辺りを見回してみると、夏希は少し離れた所で魔導について意気揚々と話している柊や秋人、控え目ながらも楽しそうな桜の様子を若干困惑するような表情で見つめていた。
「どうしてそんなに……」
そんな言葉をポツリとつぶやいたかと思うと、その表情はすぐに変わり一瞬ですぐにいつもの気の強そうな表情へと戻り、3人の輪の中に入っていく。
……今のはなんだったんだ? まあいっか、それよりも俺の問題の方が深刻だよな……うん、ステータスのこととか魔導が使えないこととか色々。

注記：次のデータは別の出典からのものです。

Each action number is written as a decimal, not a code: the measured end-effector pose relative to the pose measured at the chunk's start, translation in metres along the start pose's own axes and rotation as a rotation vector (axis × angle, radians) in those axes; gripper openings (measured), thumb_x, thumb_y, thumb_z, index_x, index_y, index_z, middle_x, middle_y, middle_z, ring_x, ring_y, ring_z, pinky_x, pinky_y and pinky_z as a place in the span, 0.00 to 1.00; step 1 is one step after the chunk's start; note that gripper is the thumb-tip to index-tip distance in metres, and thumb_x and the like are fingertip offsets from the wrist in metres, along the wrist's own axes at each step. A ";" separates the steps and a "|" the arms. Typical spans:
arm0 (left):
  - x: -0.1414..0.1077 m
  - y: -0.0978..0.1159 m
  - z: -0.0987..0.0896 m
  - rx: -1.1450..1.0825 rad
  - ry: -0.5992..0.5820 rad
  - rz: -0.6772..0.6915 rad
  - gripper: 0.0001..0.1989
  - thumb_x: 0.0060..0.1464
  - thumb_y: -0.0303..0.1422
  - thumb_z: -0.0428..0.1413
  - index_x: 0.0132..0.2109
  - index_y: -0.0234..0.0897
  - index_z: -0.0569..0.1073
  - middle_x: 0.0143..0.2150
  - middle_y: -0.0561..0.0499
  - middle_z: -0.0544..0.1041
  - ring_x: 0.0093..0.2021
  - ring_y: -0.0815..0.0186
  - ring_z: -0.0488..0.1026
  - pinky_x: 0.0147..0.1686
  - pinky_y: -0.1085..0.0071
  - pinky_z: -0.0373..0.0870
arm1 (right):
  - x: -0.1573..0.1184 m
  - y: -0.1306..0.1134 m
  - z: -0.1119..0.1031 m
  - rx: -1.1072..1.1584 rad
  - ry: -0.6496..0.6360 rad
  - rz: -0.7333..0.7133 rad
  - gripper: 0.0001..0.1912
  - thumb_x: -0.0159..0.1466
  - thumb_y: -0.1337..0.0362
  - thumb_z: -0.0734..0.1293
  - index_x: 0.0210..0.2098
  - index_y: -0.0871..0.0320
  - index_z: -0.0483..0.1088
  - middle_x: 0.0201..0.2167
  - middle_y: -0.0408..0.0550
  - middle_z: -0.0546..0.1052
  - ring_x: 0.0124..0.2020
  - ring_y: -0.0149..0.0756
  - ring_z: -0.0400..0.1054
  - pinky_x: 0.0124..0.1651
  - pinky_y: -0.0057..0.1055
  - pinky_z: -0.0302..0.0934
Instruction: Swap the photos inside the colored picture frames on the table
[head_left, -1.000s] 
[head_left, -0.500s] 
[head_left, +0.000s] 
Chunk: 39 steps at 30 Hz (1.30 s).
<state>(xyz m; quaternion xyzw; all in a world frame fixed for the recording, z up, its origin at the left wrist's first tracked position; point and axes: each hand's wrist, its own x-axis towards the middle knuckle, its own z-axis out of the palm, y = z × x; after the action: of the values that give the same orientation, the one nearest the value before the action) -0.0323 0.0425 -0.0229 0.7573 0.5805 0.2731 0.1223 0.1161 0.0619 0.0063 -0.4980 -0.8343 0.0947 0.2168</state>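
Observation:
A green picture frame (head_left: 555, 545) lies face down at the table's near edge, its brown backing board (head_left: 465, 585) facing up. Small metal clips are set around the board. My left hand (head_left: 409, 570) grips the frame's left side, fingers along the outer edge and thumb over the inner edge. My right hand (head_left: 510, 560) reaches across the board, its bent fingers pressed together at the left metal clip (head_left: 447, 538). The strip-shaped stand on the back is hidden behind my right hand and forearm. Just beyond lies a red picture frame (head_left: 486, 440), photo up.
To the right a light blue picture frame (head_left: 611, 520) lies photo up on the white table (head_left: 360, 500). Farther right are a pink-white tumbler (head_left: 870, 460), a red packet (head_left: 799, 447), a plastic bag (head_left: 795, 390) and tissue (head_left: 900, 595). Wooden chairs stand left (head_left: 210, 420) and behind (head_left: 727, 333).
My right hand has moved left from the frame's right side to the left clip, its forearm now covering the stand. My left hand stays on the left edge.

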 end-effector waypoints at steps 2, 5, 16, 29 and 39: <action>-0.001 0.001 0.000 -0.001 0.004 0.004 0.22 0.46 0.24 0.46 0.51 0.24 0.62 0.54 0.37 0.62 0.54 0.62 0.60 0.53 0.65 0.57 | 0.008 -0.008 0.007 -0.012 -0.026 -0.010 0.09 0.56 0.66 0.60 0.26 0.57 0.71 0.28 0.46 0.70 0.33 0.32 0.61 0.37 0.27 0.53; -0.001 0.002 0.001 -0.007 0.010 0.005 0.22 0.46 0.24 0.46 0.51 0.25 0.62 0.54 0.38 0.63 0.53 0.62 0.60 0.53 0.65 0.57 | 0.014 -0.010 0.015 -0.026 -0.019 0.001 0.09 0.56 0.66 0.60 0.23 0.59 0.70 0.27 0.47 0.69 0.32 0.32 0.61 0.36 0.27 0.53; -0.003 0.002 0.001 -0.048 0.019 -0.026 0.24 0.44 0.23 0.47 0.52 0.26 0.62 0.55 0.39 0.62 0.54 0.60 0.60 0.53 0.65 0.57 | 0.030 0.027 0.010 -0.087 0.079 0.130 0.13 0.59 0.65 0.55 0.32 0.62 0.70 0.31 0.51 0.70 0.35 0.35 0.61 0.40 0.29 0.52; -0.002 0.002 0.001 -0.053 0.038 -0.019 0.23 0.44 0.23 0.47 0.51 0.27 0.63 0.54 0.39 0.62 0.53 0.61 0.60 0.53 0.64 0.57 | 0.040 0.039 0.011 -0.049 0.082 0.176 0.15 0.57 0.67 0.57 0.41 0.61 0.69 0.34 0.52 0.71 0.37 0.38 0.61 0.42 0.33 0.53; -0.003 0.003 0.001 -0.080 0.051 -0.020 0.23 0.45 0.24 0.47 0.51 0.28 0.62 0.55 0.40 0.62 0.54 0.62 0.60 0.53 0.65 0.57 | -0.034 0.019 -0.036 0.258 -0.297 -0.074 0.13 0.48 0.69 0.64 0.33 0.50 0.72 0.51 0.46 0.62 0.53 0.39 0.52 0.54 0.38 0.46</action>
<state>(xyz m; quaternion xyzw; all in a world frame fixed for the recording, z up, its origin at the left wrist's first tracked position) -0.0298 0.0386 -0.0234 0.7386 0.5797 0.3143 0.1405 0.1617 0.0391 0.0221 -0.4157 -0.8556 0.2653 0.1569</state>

特に気にも止めずに他の4人が魔導の練習をしている中、俺は黙々と誰でもやれるワイドスタンスクワット、レッグレイズ、ヒップリフトなどをすることにした。 まあ小難しく言ってみたが、簡単に、ざっくりと言えばただの筋トレである。
え? なんでやってるか? いや魔法は使えなくても武術は使えるかもしれないし、そのための基礎訓練みたいなもんよ、最近は運動もしてなかったらから身体もなまってたし……。

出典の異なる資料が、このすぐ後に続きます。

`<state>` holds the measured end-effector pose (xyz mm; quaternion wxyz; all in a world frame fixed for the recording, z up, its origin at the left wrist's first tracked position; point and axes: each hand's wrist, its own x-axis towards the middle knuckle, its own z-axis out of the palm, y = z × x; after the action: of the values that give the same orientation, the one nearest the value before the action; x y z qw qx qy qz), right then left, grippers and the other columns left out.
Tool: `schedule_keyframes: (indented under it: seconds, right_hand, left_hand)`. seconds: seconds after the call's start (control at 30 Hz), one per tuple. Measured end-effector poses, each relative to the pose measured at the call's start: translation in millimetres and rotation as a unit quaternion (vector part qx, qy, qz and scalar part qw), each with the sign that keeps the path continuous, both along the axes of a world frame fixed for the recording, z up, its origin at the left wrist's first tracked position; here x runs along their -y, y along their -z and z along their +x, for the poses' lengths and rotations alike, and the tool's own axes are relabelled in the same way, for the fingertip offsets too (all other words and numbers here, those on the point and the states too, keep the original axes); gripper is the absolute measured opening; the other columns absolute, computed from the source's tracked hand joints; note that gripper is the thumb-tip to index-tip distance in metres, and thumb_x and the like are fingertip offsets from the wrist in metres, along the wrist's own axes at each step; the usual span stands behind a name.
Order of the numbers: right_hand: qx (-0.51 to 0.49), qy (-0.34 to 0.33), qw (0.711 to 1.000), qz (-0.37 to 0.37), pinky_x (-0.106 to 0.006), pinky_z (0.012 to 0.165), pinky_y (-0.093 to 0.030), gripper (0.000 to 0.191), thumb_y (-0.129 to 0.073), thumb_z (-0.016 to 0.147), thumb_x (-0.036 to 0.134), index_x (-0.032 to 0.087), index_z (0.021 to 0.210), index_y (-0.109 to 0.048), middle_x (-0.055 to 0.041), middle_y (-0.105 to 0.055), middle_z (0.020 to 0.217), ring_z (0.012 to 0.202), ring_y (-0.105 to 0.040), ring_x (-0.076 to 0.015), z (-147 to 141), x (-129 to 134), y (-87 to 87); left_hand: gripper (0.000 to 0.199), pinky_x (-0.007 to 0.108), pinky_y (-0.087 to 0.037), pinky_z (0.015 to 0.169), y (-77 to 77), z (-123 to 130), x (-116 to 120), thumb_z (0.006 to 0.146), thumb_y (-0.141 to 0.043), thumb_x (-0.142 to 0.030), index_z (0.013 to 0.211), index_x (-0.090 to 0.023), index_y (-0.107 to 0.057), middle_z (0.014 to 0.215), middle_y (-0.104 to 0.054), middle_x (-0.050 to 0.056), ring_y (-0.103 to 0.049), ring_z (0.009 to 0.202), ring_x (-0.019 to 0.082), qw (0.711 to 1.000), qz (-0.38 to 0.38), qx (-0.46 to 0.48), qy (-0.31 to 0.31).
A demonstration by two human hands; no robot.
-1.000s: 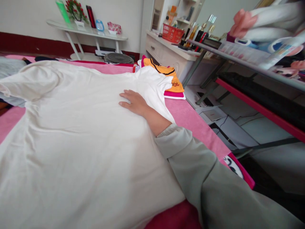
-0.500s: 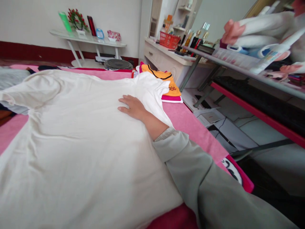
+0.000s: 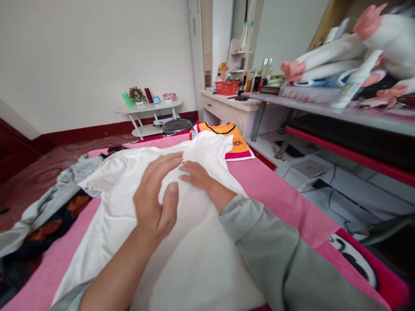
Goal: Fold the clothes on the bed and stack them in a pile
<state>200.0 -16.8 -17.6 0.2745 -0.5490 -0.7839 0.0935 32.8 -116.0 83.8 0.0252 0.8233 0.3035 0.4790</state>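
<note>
A white T-shirt lies spread over a pink blanket, its sleeves at the far end and a few creases on its left side. My right hand rests on the shirt's upper right part, palm down with fingers spread. Closer to the camera, my left hand is raised above the middle of the shirt, fingers stretched and thumb apart, holding nothing. Beyond the right sleeve sits a folded stack of clothes with an orange top uppermost.
Grey and dark clothes lie along the left side of the bed. To the right stands a metal-framed desk holding a plush toy and a white tube. A dresser and a small white side table stand at the back.
My left hand has come into view above the shirt. My right hand stays flat on the shirt. The view has tilted up and swung left, showing more wall and the clothes at left.
</note>
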Motion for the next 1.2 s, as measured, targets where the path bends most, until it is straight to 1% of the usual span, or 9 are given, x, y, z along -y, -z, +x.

魔導の練習が終わった柊たちがこちらにやってきた。 夏希が俺を奇妙なものを見るような目で見てくるのは何故だろう。 え? 元々? そんなはずはない。
「ねぇあんた」
夏希から話しかけてきた? こないだ話しかけられた以来喋ってないから久々だ。
「おつかれ様、……どうかした?」
「なんで筋トレしてるの?」
「…………えーっと」
おっふ。 なかなかきついことを言ってくるな。 ようはステータス雑魚なんだからやる必要ないじゃんって言いたいのか?
思わず答えに窮してしまうぞ?
「ああ、この質問に他意はないわよ? ただちょっと不思議だっただけ」
「不思議? 不思議って何が?」
「だってあんたがやってるのって痩せたい時にやる筋トレじゃない? 確かに無駄ではないけど、ある程度引き締まっているあんたには必要ない気がしたのよ。 やるんだったらもっと他の筋肉増やすようなやつにすれないいのにと思っただけ」
え? なんだ……と。
なんかの記事のうるおぼえで筋トレしていたのにあの記事は痩せるための筋トレを紹介していたものだったのか……。 騙された……わけでもないか……。 ただ勘違いしてただけだし。
「はは」
乾いた笑いしかもう出てこない。
てことはだ、俺はどうやら一日を無駄にしてしまったらしい、泣きたい……。